ASSIGNMENT - Pull out every line with the word "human" from the entries below.

MATERIAL FOR THE TASK -

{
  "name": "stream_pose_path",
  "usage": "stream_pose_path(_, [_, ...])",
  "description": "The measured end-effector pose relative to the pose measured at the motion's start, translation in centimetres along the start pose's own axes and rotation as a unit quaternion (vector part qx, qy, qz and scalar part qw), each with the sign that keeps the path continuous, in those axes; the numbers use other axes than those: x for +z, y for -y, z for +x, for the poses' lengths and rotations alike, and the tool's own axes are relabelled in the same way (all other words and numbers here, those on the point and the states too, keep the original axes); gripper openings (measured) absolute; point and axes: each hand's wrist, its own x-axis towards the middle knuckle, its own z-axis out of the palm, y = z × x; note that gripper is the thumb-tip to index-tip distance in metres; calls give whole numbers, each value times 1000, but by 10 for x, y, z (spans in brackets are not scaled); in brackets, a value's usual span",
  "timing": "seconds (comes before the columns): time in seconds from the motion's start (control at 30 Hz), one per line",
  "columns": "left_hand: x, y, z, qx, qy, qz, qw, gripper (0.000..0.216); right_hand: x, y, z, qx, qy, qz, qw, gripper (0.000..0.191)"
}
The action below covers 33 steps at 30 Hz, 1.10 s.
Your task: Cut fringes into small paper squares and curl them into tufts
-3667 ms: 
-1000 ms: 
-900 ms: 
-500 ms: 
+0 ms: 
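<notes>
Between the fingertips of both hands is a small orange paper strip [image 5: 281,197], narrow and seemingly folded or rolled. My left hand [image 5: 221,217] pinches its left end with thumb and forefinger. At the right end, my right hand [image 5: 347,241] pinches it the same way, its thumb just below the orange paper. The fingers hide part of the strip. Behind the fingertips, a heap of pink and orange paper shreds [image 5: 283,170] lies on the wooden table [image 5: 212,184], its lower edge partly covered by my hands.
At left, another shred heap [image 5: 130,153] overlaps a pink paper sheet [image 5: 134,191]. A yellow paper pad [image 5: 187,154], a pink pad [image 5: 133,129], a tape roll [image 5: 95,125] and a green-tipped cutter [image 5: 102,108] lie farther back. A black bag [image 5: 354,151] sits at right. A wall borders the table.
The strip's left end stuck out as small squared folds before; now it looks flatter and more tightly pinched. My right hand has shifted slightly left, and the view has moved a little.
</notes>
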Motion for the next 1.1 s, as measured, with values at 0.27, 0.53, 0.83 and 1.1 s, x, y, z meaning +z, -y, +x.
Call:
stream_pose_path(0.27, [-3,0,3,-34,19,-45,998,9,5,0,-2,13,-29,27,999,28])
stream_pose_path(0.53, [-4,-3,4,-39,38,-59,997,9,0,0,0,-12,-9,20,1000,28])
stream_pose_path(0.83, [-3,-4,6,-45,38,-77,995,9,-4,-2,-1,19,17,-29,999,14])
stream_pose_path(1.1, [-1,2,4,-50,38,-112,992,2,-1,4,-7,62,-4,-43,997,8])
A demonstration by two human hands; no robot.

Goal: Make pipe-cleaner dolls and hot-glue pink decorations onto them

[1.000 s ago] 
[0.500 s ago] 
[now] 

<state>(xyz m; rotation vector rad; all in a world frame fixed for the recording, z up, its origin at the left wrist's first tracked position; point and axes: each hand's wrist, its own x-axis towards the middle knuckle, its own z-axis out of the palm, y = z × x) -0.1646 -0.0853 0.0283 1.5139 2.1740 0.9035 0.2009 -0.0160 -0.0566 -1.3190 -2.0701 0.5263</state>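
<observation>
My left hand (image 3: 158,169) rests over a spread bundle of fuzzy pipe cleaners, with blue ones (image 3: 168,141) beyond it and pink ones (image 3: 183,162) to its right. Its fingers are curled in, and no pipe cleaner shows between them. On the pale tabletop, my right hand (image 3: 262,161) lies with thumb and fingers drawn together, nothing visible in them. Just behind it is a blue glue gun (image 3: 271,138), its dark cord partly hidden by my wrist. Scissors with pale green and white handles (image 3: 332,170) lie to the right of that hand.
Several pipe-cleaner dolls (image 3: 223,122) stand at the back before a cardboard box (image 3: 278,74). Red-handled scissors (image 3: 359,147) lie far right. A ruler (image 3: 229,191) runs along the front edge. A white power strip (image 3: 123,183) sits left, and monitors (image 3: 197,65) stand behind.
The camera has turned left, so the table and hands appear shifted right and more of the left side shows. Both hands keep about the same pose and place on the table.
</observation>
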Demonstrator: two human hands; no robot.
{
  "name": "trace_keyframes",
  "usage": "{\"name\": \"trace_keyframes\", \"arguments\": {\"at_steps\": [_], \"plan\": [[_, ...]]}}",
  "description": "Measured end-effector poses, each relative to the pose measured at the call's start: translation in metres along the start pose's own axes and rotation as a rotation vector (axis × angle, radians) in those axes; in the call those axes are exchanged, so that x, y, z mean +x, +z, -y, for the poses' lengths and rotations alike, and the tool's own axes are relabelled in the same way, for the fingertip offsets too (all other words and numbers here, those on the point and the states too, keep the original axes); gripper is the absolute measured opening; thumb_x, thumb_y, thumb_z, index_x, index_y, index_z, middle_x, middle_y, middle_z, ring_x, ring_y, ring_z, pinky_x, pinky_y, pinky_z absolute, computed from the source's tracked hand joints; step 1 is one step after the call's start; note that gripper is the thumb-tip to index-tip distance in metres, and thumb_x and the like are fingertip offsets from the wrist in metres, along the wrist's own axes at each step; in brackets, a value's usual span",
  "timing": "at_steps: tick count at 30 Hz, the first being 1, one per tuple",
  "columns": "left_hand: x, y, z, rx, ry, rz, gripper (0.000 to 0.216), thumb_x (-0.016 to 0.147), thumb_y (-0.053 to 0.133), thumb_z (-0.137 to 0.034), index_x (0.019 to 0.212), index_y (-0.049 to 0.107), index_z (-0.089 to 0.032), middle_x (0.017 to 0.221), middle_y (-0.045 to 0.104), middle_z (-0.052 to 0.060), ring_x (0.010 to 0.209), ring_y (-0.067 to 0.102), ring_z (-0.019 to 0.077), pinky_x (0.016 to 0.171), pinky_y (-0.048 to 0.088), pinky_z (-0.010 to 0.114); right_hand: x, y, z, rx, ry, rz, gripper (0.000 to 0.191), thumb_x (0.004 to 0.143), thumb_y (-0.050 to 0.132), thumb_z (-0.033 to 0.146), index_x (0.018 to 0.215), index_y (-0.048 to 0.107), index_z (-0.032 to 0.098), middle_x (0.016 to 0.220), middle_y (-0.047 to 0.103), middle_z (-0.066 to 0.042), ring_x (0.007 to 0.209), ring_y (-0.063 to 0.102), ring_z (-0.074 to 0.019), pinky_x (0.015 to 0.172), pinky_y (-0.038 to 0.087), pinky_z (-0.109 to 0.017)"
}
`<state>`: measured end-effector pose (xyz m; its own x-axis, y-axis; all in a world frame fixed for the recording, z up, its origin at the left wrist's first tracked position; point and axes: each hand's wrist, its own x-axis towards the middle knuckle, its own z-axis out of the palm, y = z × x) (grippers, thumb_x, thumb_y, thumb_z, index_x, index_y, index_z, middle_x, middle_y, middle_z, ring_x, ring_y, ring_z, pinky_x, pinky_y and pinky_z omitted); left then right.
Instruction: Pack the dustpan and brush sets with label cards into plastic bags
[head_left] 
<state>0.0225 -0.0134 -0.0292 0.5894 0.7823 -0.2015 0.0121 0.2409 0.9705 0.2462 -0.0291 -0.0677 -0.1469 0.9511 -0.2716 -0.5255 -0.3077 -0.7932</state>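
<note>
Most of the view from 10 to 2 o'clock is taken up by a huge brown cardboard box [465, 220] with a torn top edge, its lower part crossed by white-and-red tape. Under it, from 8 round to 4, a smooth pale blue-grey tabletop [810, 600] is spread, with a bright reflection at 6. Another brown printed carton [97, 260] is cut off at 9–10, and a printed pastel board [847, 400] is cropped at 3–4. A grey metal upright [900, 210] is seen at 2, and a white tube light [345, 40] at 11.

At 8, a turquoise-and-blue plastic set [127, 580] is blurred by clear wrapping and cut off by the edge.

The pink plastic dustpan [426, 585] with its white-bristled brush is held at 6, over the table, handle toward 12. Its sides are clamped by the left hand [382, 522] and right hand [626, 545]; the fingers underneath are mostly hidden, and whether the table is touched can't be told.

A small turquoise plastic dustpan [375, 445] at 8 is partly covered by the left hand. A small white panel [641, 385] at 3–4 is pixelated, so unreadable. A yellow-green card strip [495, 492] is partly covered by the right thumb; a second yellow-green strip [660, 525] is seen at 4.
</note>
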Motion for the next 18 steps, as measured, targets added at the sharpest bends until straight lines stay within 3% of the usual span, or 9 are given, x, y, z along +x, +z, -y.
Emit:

RESPONSE TO THIS TASK -
A demonstration by two human hands; no robot.
Demonstrator: two human hands; no robot.

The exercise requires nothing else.